ABSTRACT The hematopoietic system is very sensitive to a variety of stresses. Radiation therapy commonly results in not only acute hematopoietic suppression but also long-term bone marrow (BM) injury with increased risk of BM failure or malignancy. Accumulation of damages during aging process is another type of stress on HSCs. Enhancing HSC survival and maintaining their genomic integrity upon stress are crucial for preservation of HSC self-renewal function and for protection against stress-induced BM injury. However, the underlying molecular mechanisms are not well defined. No effective treatment has been developed to prevent or treat stress-induced HSC damages and related pathological consequences. The primary goal of this project is to identify novel pharmaceutical compounds and transcriptional mechanism that target a HSC stress regulatory protein, latexin (Lxn), and to uncover the mechanisms that Lxn suppression results in radiation protection and HSC rejuvenation. We have identified a novel Lxn inhibitor small compound and found that it significantly increases survival by protecting HSCs via a newly identified canonical mechanism of carboxypeptidase A inhibition upon radiation. Lxn deletion also mitigates aging-related functional decline of HSCs. We hypothesize that pharmaceutical and transcriptional suppression of Lxn protects HSCs and blood system from stress (radiation and aging)-induced functional decline via the upregulation of canonical CPA3 pathway. Aim 1 is to determine the molecular mechanisms by which Lxn inactivation protects against radiation-induced BM injury via up-regulation of canonical CPA3 pathway. Aim 2 is to identify the mechanism of action of Lxn lead inhibitor in radiation protection of hematopoietic system. Aim 3 is to define the role of Lxn suppression in rejuvenating old HSCs. Findings will advance our knowledge of novel mechanisms how Lxn regulates stress hematopoiesis. Results will provide a compelling starting point and lay grounds for the novel drug discovery by targeting Lxn, which will benefit patients subject to radiation treatment and old people with dysfunctional HSC and immune aging.

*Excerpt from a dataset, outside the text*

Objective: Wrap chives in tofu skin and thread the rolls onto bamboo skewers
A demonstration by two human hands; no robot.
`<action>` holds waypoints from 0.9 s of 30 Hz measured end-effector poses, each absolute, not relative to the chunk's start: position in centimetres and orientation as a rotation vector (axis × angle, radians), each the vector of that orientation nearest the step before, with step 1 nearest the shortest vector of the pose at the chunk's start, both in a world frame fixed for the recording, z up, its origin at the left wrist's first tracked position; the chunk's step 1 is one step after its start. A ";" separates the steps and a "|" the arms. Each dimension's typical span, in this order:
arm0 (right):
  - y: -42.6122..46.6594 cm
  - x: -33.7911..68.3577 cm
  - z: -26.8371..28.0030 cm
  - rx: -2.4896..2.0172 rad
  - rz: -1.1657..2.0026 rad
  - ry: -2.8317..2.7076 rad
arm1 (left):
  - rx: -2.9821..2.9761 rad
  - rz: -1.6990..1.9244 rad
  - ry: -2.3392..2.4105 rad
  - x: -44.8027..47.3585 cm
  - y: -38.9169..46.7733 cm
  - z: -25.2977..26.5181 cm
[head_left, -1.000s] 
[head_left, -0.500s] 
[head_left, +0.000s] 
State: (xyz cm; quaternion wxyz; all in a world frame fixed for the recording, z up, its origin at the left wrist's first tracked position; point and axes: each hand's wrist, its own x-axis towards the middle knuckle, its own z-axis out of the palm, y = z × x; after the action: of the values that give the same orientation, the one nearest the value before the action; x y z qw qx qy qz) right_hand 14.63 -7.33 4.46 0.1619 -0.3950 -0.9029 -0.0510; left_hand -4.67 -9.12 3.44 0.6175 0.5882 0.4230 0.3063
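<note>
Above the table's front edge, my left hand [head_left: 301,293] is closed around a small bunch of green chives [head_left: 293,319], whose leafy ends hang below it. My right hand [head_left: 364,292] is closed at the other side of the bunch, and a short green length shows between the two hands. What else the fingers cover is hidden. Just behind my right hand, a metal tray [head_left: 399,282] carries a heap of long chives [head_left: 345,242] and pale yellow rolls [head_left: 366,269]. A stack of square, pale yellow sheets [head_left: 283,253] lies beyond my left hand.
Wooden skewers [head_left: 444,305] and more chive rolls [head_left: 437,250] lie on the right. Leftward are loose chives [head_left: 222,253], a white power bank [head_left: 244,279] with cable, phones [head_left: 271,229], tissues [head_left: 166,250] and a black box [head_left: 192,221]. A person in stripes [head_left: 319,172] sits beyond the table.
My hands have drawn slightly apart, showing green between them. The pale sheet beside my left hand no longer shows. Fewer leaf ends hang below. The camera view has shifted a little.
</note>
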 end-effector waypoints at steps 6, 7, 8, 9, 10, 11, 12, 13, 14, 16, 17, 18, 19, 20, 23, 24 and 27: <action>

抽象的造血系统对各种应力非常敏感。放射治疗通常导致仅急性造血抑制，但长期骨髓（BM）损伤，BM风险增加失败或恶性肿瘤。衰老过程中损害的积累是HSC上的另一种压力。增强HSC存活并在压力下保持其基因组完整性对于保存HSC至关重要自我更新功能和防止压力引起的BM损伤。但是，基础分子机制不是很好的定义。尚未开发出有效的治疗方法来预防或治疗压力引起的 HSC损害和相关的病理后果。该项目的主要目标是确定小说靶向HSC应激调节蛋白乳胶蛋白的药物化合物和转录机制（LXN），并发现LXN抑制导致辐射保护和HSC恢复的机制。我们已经确定了一种新型的LXN抑制剂小化合物，发现它通过通过新鉴定的羧肽酶A抑制辐射的规范机制保护HSC。 LXN缺失还减轻HSC与衰老相关的功能下降。我们假设该药物和 LXN的转录抑制可保护HSC和血液系统免受压力（辐射和衰老）诱导的通过规范CPA3途径的上调功能下降。目标1是确定分子 LXN失活通过上调来防止辐射诱导的BM损伤的机制 CPA3途径。目标2是确定LXN铅抑制剂在辐射保护中的作用机理造血系统。目的3是定义LXN抑制在使旧HSC恢复活力中的作用。调查结果会促进我们对新型机制的了解，LXN如何调节应力造血。结果将提供通过靶向LXN，引人入胜的起点和底层为新的药物发现，这将使患者受益受辐射治疗以及功能失调的HSC和免疫老化的老年人。